Return the listing exactly. Keep no pictures.

*Data segment:*
++++++++++++++++++++
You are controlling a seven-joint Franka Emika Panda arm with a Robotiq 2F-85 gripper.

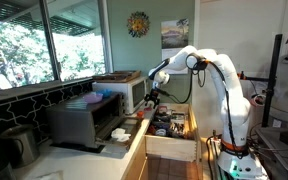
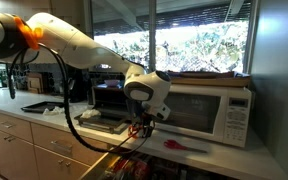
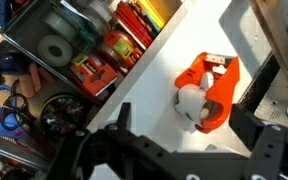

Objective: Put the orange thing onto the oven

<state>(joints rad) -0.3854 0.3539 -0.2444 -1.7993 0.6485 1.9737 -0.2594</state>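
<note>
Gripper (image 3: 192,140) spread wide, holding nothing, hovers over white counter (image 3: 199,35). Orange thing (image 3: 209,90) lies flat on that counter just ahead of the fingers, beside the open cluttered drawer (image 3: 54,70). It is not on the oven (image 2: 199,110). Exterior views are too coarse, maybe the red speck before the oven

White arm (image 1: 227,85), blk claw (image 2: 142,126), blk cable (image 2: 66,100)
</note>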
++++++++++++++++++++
*Result below:*
You are controlling a seven-joint Franka Emika Panda arm with a Robotiq 2F-85 gripper.


Objective: Put the orange thing onto the oven

<state>(joints rad) -0.3854 0.3539 -0.2444 -1.7993 0.6485 1.9737 -0.2594</state>
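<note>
Gripper (image 3: 192,140) spread wide, holding nothing, hovers over white counter (image 3: 199,35). Orange thing (image 3: 209,90) lies flat on that counter just ahead of the fingers, beside the open cluttered drawer (image 3: 54,70). It is not on the oven (image 2: 199,110). Exterior views are too coarse, maybe the red speck before the oven

White arm (image 1: 227,85), blk claw (image 2: 142,126), blk cable (image 2: 66,100)
</note>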

Nothing further is needed to complete this exercise.